▶ _What needs to be done_
Return the following data exactly, with all pictures left out.
(Beginning of Data block)
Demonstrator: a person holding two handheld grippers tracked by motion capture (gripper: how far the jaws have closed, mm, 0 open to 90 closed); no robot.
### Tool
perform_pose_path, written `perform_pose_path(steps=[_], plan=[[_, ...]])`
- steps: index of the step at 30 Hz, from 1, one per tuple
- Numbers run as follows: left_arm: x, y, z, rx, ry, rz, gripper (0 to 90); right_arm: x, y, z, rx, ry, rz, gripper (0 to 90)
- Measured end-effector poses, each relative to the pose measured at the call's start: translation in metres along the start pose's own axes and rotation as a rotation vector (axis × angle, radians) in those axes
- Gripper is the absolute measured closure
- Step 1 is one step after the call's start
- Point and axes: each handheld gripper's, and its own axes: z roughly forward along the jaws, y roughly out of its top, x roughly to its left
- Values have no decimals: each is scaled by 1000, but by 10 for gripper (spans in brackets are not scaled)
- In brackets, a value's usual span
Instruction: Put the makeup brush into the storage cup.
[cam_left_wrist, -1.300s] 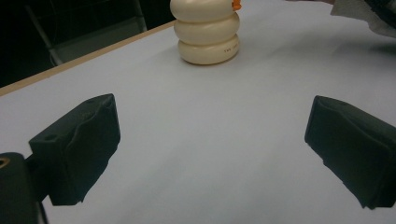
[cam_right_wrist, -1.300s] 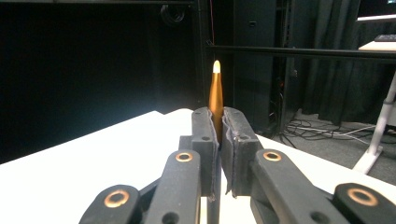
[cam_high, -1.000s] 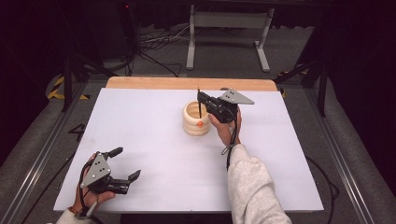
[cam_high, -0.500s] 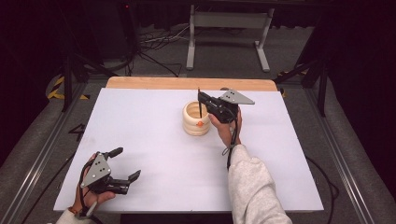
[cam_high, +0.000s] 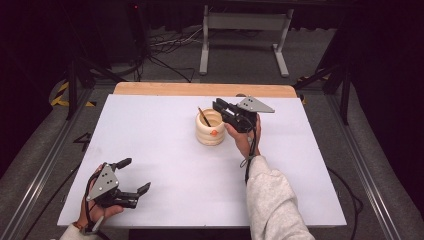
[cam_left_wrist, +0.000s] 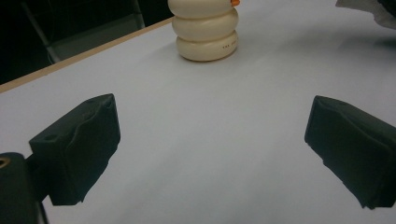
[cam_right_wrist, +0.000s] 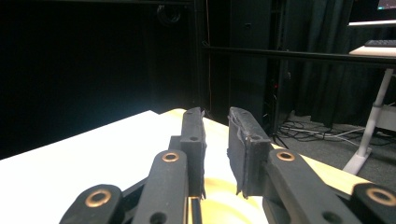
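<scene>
High view, near to far: the left gripper (cam_high: 132, 181) rests at the 7 o'clock corner of the white table (cam_high: 165, 150), held in the person's left hand (cam_high: 92, 212). Its jaws stand wide apart with nothing between them. Left gripper view confirms this: both black pads (cam_left_wrist: 79, 144) sit far apart over bare table surface, and the cream ribbed holder (cam_left_wrist: 205, 30) stands well ahead of them, toward 12 o'clock.

On the high view, the person's right forearm in a grey sleeve (cam_high: 272, 200) comes in from 5 o'clock and runs up toward the centre. The right hand (cam_high: 245, 140) holds the right gripper (cam_high: 218, 106) just past the table's middle, toward 1 o'clock, with its jaws pointing toward 9 o'clock over the holder's rim. The holder (cam_high: 210, 131) stands upright and bears a small orange mark on its side. A thin dark stick (cam_high: 203, 116) leans inside the holder, tilted toward 11 o'clock.

Right gripper view shows the jaws with a narrow gap between the pads (cam_right_wrist: 247, 144); they have just been opening, and nothing is pinched between them. The holder's pale rim (cam_right_wrist: 224, 203) lies directly below the jaws.

At 12 o'clock, a bare wooden strip (cam_high: 200, 89) edges the table.
</scene>
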Motion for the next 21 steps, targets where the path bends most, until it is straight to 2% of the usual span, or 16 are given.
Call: perform_pose_path(steps=[6, 9, 11, 21], plan=[[1, 0, -1, -6, 4, -12, 43, 1, 1, -2, 5, -20, -5, 675], [1, 0, -1, 0, 2, -12, 43, 2, 2, -4, 14, -34, -32, 603], [1, 0, -1, -1, 4, -13, 43, 2, 2, -5, 12, -43, -39, 585], [1, 0, -1, 3, 4, -8, 42, 4, 5, -9, 39, -94, -71, 347]])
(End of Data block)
▶ _Task solution_
Demonstrator: a person holding two handheld grippers tracked by motion capture (gripper: how far the jaws have closed, mm, 0 open to 90 closed); no robot.
### Tool
perform_pose_path, written `perform_pose_path(steps=[_], plan=[[_, ...]])`
- steps: index of the step at 30 Hz, from 1, one per tuple
- Numbers run as follows: left_arm: x, y, z, rx, ry, rz, gripper (0 to 90); right_arm: x, y, z, rx, ry, rz, gripper (0 to 90)
- Measured end-effector poses, each relative to the pose measured at the call's start: translation in metres along the start pose's own axes and rotation as a rotation vector (axis × angle, radians) in those axes
- Gripper is the absolute measured closure
- Step 1 is one step after the call's start
- Point and axes: each handheld gripper's, and its own axes: z roughly forward along the jaws, y roughly out of its top, x roughly to its left
- Values have no decimals: each is scaled by 1000, but by 10 for gripper (spans in brackets are not scaled)
- In brackets, a value's usual span
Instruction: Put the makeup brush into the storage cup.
[cam_left_wrist, -1.300s] 
[cam_right_wrist, -1.300s] 
[cam_high, -1.000s] 
[cam_high, -0.500s] 
[cam_high, +0.000s] 
[cam_left_wrist, +0.000s] 
[cam_right_wrist, +0.000s] 
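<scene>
High view, near to far: the left gripper (cam_high: 132, 181) rests at the 7 o'clock corner of the white table (cam_high: 165, 150), held in the person's left hand (cam_high: 92, 212). Its jaws stand wide apart with nothing between them. Left gripper view confirms this: both black pads (cam_left_wrist: 79, 144) sit far apart over bare table surface, and the cream ribbed holder (cam_left_wrist: 205, 30) stands well ahead of them, toward 12 o'clock.

On the high view, the person's right forearm in a grey sleeve (cam_high: 272, 200) comes in from 5 o'clock and runs up toward the centre. The right hand (cam_high: 245, 140) holds the right gripper (cam_high: 218, 106) just past the table's middle, toward 1 o'clock, with its jaws pointing toward 9 o'clock over the holder's rim. The holder (cam_high: 210, 131) stands upright and bears a small orange mark on its side. A thin dark stick (cam_high: 203, 116) leans inside the holder, tilted toward 11 o'clock.

Right gripper view shows the jaws with a narrow gap between the pads (cam_right_wrist: 247, 144); they have just been opening, and nothing is pinched between them. The holder's pale rim (cam_right_wrist: 224, 203) lies directly below the jaws.

At 12 o'clock, a bare wooden strip (cam_high: 200, 89) edges the table.
</scene>
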Motion for the next 21 steps, targets where the path bends most, until it is straight to 2% of the usual span, or 16 are given.
Call: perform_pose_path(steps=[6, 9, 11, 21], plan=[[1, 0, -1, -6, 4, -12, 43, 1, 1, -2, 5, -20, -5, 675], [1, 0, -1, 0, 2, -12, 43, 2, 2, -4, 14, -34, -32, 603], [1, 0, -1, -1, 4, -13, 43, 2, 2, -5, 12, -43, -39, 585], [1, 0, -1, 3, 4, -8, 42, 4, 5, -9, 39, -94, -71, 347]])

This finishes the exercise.